= Elbern Alkire =

America's most recognized performer, teacher, and innovator

Elbern H. "Eddie" Alkire (December 6, 1907 – January 25, 1981) was America's most recognized performer, teacher, and innovator of the 20th century Hawaiian guitar.

==Early life and education==
Alkire was born in rural West Virginia on December 6, 1907, and grew up in Easton, Pennsylvania, where he attended and graduated from Easton Area High School in Easton and then Lafayette College, also in Easton.

==Career==
Alkire utilized his skills as a guitarist and musician to become a teacher and composer for Oahu Music Company in October 1929 after traveling to Pittsburgh to study electrical machines as an employee for a West Virginia coal company. He became music director for the Oahu Serenaders, which performed on over 1,000 coast-to-coast broadcasts for NBC and CBS that aired from Cleveland, Ohio, during the first years of network radio.

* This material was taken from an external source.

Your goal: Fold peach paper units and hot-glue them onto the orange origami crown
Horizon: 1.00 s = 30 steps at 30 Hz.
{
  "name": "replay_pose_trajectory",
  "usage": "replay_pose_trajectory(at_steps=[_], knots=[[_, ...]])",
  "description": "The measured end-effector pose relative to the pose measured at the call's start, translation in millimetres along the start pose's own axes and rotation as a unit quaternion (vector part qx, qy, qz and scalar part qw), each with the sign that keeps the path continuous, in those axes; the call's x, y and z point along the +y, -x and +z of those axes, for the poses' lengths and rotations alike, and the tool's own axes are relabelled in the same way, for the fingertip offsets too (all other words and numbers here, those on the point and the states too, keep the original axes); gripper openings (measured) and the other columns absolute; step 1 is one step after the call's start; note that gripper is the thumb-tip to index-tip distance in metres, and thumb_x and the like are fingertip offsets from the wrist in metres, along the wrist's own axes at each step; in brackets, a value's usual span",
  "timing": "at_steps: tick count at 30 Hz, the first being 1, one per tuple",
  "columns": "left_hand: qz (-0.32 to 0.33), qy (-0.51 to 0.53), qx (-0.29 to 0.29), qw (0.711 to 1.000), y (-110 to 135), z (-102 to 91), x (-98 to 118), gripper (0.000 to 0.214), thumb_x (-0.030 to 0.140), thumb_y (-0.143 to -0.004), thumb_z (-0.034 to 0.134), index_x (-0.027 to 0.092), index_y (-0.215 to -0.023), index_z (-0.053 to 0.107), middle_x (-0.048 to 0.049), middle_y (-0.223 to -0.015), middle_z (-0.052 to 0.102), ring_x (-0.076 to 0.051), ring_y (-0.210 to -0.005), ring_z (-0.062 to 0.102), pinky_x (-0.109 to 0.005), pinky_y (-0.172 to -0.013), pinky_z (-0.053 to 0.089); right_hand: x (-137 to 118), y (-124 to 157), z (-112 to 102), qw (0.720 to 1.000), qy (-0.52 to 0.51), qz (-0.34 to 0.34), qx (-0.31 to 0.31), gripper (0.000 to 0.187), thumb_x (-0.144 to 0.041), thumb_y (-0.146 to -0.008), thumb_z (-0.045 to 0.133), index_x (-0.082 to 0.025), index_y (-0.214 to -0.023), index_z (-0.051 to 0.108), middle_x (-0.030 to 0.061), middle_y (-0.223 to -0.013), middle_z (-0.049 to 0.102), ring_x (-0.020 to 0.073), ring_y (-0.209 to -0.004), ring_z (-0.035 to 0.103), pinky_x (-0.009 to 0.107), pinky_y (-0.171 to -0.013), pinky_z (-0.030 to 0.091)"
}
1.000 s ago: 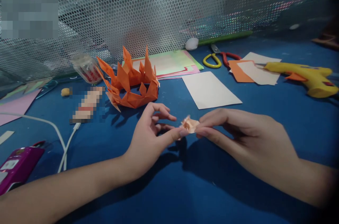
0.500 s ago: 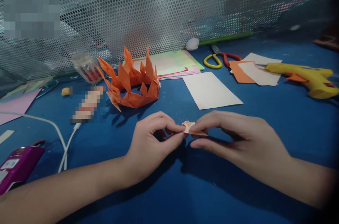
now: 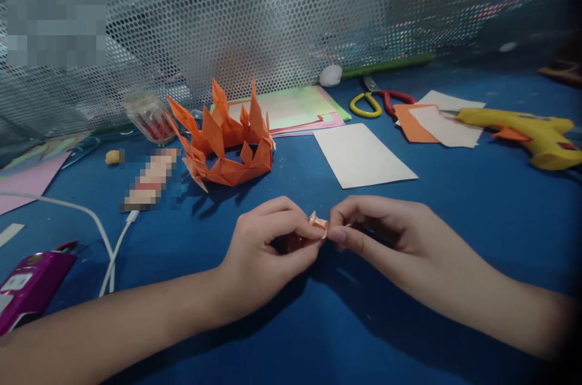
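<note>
My left hand (image 3: 268, 245) and my right hand (image 3: 386, 233) meet just above the blue table (image 3: 318, 324), both pinching a small folded piece of pale orange paper (image 3: 318, 222). Only a corner of the paper shows between the fingertips. Each hand has its fingers curled shut around the piece. An orange folded-paper crown (image 3: 225, 139) with tall points stands on the table behind my left hand.
A white sheet (image 3: 364, 154) lies behind my hands. Scissors (image 3: 379, 103), cut orange and white paper (image 3: 431, 124) and a yellow glue gun (image 3: 531, 133) lie at the right. Coloured sheets (image 3: 295, 109), a small jar (image 3: 148, 118), a white cable (image 3: 107, 239) and a purple object (image 3: 27, 288) lie left. Perforated metal mesh (image 3: 273, 9) stands behind.
My left fingers, spread a second ago, have closed onto the paper. Both hands have drawn closer together, and the paper looks smaller and more tightly folded.
</note>
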<state>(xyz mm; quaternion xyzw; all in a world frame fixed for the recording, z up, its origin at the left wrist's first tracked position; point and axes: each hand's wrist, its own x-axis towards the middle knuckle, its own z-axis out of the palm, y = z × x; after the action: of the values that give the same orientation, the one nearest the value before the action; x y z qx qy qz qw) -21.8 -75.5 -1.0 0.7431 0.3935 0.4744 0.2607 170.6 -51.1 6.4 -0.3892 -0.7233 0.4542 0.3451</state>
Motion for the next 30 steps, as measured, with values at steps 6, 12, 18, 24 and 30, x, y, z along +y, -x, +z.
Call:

In 1934, Alkire relocated to Easton, Pennsylvania, where he started his own company, publishing music and teaching guitar. He utilized his knowledge of electricity to create the first 10-string electric Hawaiian guitar and his music background to create new tunings that enabled him to play four-part harmonies and rapid melodic passages that became the hallmark of his new style of performance.

In 1983, he was inducted into the Steel Guitar Hall of Fame.

A collection of Alkire's original and published music, correspondence, and musical instruments, including four prototype Hawaiian guitars is housed at the Sousa Archives and Center for American Music at the University of Illinois at Urbana-Champaign.